What you will do →
When you copy the listing, reproduce each line as it appears and omit every image.

Data excerpt →
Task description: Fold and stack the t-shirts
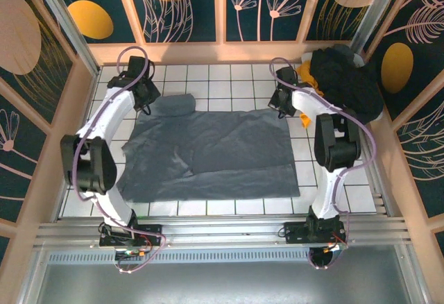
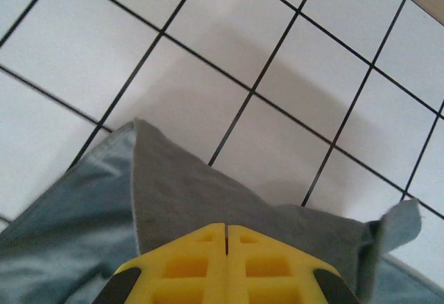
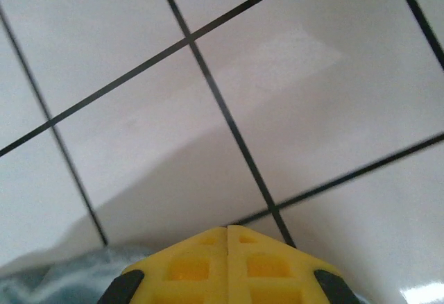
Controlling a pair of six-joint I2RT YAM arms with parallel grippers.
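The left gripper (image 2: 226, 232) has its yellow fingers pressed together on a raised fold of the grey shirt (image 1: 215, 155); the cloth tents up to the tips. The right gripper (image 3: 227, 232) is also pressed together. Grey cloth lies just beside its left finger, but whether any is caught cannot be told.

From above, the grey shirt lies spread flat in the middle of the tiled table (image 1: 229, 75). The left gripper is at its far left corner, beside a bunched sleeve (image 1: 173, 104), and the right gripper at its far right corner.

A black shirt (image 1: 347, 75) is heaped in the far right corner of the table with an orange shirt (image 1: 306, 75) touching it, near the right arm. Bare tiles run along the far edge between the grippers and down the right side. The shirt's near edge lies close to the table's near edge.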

Problem solution →
Task description: Fold and stack the t-shirts
Controlling a pair of six-joint I2RT YAM arms with parallel grippers.
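The left gripper (image 2: 226, 232) has its yellow fingers pressed together on a raised fold of the grey shirt (image 1: 215, 155); the cloth tents up to the tips. The right gripper (image 3: 227, 232) is also pressed together. Grey cloth lies just beside its left finger, but whether any is caught cannot be told.

From above, the grey shirt lies spread flat in the middle of the tiled table (image 1: 229, 75). The left gripper is at its far left corner, beside a bunched sleeve (image 1: 173, 104), and the right gripper at its far right corner.

A black shirt (image 1: 347, 75) is heaped in the far right corner of the table with an orange shirt (image 1: 306, 75) touching it, near the right arm. Bare tiles run along the far edge between the grippers and down the right side. The shirt's near edge lies close to the table's near edge.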

The exercise requires no further answer.